The dream began with a husband and his wife being presented to us, and others in a large group. The wife was entirely naked, on the top at least and with only one breast. I don’t remember about her lower body except that she was beautifully slender with tanned skin. I could only assume that her cancer surgery had healed beautifully. Her husband appeared comfortable allowing this mixed audience to see her body naked.

Later the dream continued, but as a different scene. We were a group of women in a sewing class, being shown how to make support bras for women who had had a mastectomy, and were going to be wearing prosthesis. The detail that I remember most vividly was a demonstration of how to make them, and of myself thinking that I didn’t need to pay attention right then, because I didn’t have a problem, so far. At the same time I remember being confident that, given my background in sewing, I would be better able to learn how to sew one properly, if I ever needed to.

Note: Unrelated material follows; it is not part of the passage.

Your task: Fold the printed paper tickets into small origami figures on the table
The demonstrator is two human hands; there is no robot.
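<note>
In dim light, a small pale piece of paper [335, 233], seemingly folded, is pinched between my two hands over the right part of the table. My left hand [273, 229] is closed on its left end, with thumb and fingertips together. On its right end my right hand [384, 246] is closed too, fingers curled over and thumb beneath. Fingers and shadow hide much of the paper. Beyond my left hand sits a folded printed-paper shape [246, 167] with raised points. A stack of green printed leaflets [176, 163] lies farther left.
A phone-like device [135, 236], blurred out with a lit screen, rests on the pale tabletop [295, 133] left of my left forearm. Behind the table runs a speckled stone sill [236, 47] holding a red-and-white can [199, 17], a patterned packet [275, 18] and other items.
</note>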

The most noticeable part was that the bra was made of two kinds of cotton broadcloth, the natural breast supported by a plain beige shape, the prosthesis side by print on one part and the same plain beige sewed to it. Each breast shape of the bra was long and narrow and might have been a suitable fit for an African native woman with pendulous breasts, as we have all seen on television, or in photos. The bra pattern was reminiscent of origami with the seams located where a fold of paper might be.

Today I’ve been looking at original paintings of breasts, all shapes and sizes and with some singles, all signed Birgit Koss ’98.”